Friday, August 01, 2014

Threads

Social networking sites and the ways in which they are folded into the socio-technical arrangements that frame the everyday lives of an ever-growing population are situated at the confluence of new forms of social organisation and a cultural imaginary that now extends beyond the limits of nation states and jurisdictions. Although to a large extent this is attributable to the adoption and reach of technologies it is also the product of a desire for new or enhanced practices of communication and connection, in its turn dependent upon the spread of a particular ideology of connectivity in the guise of an aspiration to be always present in the lives of others, and to be continually producing a sense of identity through a sort of restless activity of consumption and self-publication. It might almost seem that to be in the 21st century, is to perform a continually present and continuously updated social identity dependent upon making visible one's connections with others (boyd & Ellison, 2000).

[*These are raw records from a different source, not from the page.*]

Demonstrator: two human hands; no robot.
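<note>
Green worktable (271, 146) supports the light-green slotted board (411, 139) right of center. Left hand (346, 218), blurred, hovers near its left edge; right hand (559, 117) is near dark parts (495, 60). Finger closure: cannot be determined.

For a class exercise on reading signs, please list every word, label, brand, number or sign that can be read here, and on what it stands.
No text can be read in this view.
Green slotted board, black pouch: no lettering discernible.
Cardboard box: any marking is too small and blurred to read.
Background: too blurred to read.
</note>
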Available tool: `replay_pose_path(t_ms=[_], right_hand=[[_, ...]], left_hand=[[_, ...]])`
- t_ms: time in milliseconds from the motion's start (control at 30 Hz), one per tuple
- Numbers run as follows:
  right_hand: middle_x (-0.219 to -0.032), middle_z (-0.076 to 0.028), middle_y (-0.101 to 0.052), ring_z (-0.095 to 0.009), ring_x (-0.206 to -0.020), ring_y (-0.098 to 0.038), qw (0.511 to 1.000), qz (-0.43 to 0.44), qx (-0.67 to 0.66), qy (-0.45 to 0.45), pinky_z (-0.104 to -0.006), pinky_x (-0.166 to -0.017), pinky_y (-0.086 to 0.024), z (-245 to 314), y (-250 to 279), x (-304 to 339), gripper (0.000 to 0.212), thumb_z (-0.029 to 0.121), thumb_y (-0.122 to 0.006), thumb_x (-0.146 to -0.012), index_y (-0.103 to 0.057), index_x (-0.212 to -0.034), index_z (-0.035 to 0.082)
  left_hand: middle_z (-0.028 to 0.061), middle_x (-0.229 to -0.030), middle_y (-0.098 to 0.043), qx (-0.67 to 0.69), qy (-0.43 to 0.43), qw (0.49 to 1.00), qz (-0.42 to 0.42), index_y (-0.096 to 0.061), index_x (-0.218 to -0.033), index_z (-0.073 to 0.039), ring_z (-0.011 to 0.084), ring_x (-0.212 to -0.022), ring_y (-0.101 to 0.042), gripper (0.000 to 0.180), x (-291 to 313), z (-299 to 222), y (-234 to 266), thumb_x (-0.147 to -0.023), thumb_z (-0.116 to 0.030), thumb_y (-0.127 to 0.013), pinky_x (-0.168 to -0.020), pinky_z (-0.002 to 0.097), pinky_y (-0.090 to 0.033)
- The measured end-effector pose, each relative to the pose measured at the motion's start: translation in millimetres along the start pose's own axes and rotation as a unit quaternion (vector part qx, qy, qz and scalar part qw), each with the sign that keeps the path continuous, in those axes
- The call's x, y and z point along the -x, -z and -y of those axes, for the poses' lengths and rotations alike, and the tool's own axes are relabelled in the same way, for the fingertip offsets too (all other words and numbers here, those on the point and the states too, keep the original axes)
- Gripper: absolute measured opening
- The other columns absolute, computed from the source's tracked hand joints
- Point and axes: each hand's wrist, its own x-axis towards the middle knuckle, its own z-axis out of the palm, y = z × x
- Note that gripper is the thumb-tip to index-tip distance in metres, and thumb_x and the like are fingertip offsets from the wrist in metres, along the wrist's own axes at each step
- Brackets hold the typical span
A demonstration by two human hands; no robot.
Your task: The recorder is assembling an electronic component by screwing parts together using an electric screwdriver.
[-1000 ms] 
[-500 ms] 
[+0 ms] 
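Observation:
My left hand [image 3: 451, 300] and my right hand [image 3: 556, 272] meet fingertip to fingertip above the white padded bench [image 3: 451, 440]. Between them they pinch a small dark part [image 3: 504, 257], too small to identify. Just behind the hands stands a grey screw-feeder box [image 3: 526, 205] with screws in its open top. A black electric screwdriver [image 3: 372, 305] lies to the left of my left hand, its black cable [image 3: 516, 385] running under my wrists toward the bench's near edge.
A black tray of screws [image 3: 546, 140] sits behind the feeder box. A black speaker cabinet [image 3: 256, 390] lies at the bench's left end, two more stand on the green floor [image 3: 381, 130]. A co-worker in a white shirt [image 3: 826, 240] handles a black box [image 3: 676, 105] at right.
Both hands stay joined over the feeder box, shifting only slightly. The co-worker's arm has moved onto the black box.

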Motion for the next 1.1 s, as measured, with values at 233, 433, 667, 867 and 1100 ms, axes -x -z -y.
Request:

Take Instagram as a case in point. Here the image-trail that we leave is addressed to the other, is validated by family and friends, and is wittingly enacted on a canvas that is patently larger than the connections themselves, always cognisant of the wider network in which it is located. In this sense those who participate are repeatedly improvising and embellishing the @ reference point that they inhabit, that blue dot on the virtual map, always in relation to other @s and from time to time in relation to #things, #places, and #events. This may be the brave new world that we have created, but in itself it does not give us a full enough picture of contemporary social networks, because these are inherently promiscuous and perhaps best conceived as an assemblage of activity, a restless updating of lived experience, attitude and belief in textual threads that meander across multiple sites, and platforms both on- and off-line.